About this work
*The Concert* is an oil on canvas painted between 1918 and 1919, measuring 75.6 by 92.7 centimetres, and now held at the Art Gallery of Ontario in Toronto.
The canvas draws the viewer into a vivid and intimate domestic setting, where two figures are rendered with loose, fluid brushstrokes that impart a sense of movement and quiet life.
Floral patterns — on their dresses and throughout the surrounding space — evoke a lush, garden-like harmony, while the relaxed posture of the figures suggests a moment of casual ease, perhaps a conversation, perhaps the anticipation of music. The palette is warm and saturated, suffused with the honeyed light of the south of France — reds, pinks, and creamy flesh tones bleeding softly into one another, the contours never quite hardening into lines.
In 1907, Renoir had moved to the warmer climate of Les Collettes, a farm at the village of Cagnes-sur-Mer, close to the Mediterranean coast — and it is there that *The Concert* was made, one of the last works completed in the final year of his life. Renoir painted during the last twenty years of his life even as arthritis severely limited his mobility, developing progressive deformities in his hands and ankylosis of his right shoulder, which required him to change his painting technique.

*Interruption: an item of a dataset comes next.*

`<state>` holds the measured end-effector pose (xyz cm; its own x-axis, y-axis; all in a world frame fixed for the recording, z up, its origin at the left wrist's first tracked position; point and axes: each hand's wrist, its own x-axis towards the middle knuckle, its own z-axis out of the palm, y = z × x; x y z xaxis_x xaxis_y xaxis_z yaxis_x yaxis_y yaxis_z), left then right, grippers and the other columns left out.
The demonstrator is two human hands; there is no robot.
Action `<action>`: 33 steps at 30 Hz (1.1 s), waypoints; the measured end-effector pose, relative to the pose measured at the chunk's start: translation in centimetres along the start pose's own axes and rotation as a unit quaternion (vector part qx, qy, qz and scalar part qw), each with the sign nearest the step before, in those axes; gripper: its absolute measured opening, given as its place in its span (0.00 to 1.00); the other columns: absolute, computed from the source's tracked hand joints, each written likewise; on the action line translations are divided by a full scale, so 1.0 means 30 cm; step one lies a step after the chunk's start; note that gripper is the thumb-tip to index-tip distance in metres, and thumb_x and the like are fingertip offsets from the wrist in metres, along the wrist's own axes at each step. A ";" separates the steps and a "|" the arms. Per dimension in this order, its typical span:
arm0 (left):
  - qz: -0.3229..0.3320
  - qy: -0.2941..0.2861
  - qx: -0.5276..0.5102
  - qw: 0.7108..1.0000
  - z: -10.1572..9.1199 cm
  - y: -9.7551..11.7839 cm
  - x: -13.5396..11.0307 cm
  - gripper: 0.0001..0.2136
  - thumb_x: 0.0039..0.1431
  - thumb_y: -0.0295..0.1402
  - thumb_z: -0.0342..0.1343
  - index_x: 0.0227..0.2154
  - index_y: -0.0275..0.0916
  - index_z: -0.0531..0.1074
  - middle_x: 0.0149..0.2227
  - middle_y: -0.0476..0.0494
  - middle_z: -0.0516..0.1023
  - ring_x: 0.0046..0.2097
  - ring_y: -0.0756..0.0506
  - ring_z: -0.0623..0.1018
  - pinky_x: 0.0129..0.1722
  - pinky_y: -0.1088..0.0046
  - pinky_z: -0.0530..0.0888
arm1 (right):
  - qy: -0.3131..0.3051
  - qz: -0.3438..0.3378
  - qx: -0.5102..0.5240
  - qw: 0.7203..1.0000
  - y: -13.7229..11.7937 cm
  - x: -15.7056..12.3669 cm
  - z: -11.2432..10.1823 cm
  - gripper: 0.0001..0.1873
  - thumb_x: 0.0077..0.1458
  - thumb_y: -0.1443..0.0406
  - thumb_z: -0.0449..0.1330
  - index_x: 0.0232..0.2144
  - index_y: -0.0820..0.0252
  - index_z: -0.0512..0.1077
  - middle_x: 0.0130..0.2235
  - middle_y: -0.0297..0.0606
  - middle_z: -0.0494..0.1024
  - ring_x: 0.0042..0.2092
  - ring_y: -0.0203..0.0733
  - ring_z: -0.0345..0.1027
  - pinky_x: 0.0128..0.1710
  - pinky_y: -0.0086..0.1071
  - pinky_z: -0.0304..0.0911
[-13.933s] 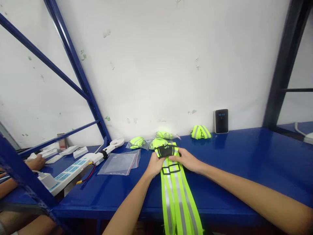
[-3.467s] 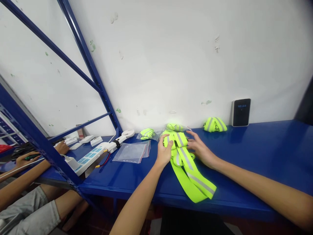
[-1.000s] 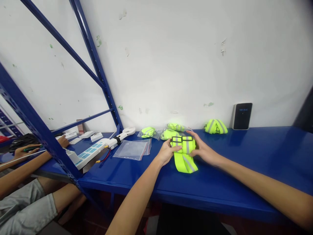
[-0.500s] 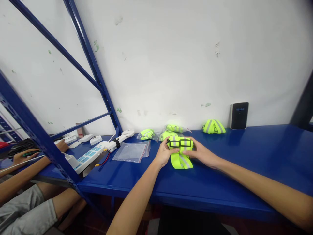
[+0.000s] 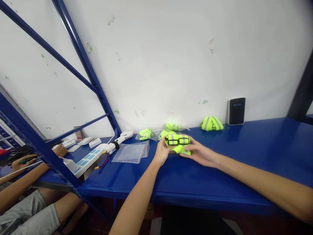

Despite the illnesses that ravaged his body, he looked to the beauty that flooded his sunny estate and made it his mission to focus only on that — creating some of his most beloved works even when his hands were on the cusp of total paralysis.
Freed from the pressures of Parisian artistic life, Renoir at Cagnes painted landscapes, female nudes, and intimate portraits of those around him, and *The Concert* belongs to that final, deeply personal vein — unhurried, radiant, insistently human.
This is a painting for a room that holds warmth without straining for it — a sitting room, a library, a bedroom with generous natural light. Its intimacy makes it feel less like a displayed object than a glimpse through a window into someone else's afternoon. It speaks most directly to the viewer who prizes feeling over concept: someone drawn to the idea that beauty, pressed as it was by pain and time, was the thing Renoir refused to relinquish. When asked why he continued to paint despite his agonising arthritis, Renoir famously replied, "The pain passes, but the beauty remains" — and *The Concert*, one of his final statements, makes that conviction entirely visible.